(MATERIAL PROVIDED)
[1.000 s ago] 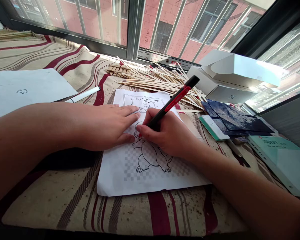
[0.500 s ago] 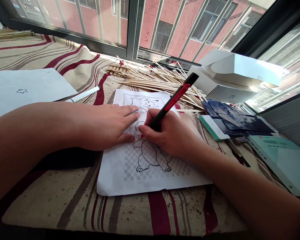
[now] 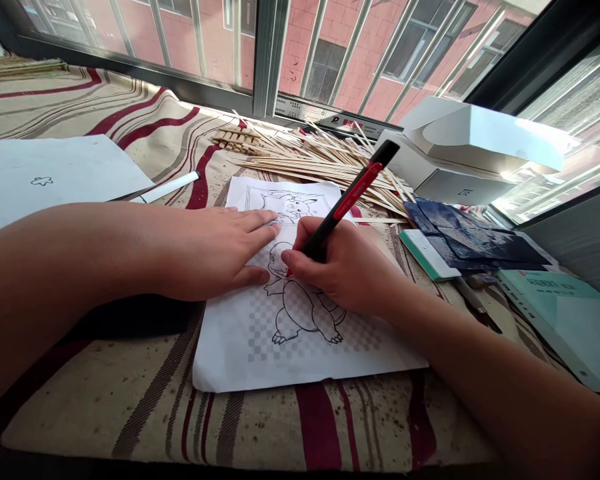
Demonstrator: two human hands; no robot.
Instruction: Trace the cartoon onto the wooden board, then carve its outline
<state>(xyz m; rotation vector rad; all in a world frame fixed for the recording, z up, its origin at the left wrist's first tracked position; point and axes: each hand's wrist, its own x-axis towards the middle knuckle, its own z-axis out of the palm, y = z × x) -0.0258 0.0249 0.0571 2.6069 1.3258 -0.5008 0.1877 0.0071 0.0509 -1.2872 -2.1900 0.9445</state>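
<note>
A black pen with a red grip section (image 3: 353, 193) is held in my right hand (image 3: 343, 267), fingers closed round its lower end. Its red tip rests at the head of a cartoon turtle drawing on a white paper sheet (image 3: 225, 353). My left hand (image 3: 230, 250) lies flat on the sheet's left side, fingers stretched towards the drawings and holding nothing. Above the turtle, the sheet carries a framed cartoon drawing (image 3: 297, 207), partly covered by my fingers. A pale checkered pattern shows around the turtle's legs.
Striped cloth (image 3: 150, 400) covers the table. Many thin wooden sticks (image 3: 305, 157) lie behind the sheet, near a white box (image 3: 460, 183). On the right are a dark blue packet (image 3: 480, 233) and a green book (image 3: 560, 313). A white marker (image 3: 170, 188) and another sheet (image 3: 80, 160) lie left.
My right hand and the pen have shifted slightly to the right along the turtle's head. My left hand stays in place on the sheet.
</note>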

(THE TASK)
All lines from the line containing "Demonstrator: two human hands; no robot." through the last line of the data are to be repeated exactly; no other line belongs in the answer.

(TASK RESPONSE)
Demonstrator: two human hands; no robot.
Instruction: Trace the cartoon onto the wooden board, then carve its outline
<state>(xyz m; rotation vector rad; all in a world frame fixed for the recording, z up, its origin at the left wrist's first tracked position; point and axes: each hand's wrist, its own x-axis towards the middle knuckle, its own z-axis out of the palm, y = z × x) -0.0258 0.0249 0.0571 2.6069 1.3258 -0.5008 0.1877 0.0071 0.0509 -1.2872 -2.1900 0.9445</state>
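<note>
A black pen with a red grip section (image 3: 353, 193) is held in my right hand (image 3: 343, 267), fingers closed round its lower end. Its red tip rests at the head of a cartoon turtle drawing on a white paper sheet (image 3: 225, 353). My left hand (image 3: 230, 250) lies flat on the sheet's left side, fingers stretched towards the drawings and holding nothing. Above the turtle, the sheet carries a framed cartoon drawing (image 3: 297, 207), partly covered by my fingers. A pale checkered pattern shows around the turtle's legs.
Striped cloth (image 3: 150, 400) covers the table. Many thin wooden sticks (image 3: 305, 157) lie behind the sheet, near a white box (image 3: 460, 183). On the right are a dark blue packet (image 3: 480, 233) and a green book (image 3: 560, 313). A white marker (image 3: 170, 188) and another sheet (image 3: 80, 160) lie left.
My right hand and the pen have shifted slightly to the right along the turtle's head. My left hand stays in place on the sheet.
</note>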

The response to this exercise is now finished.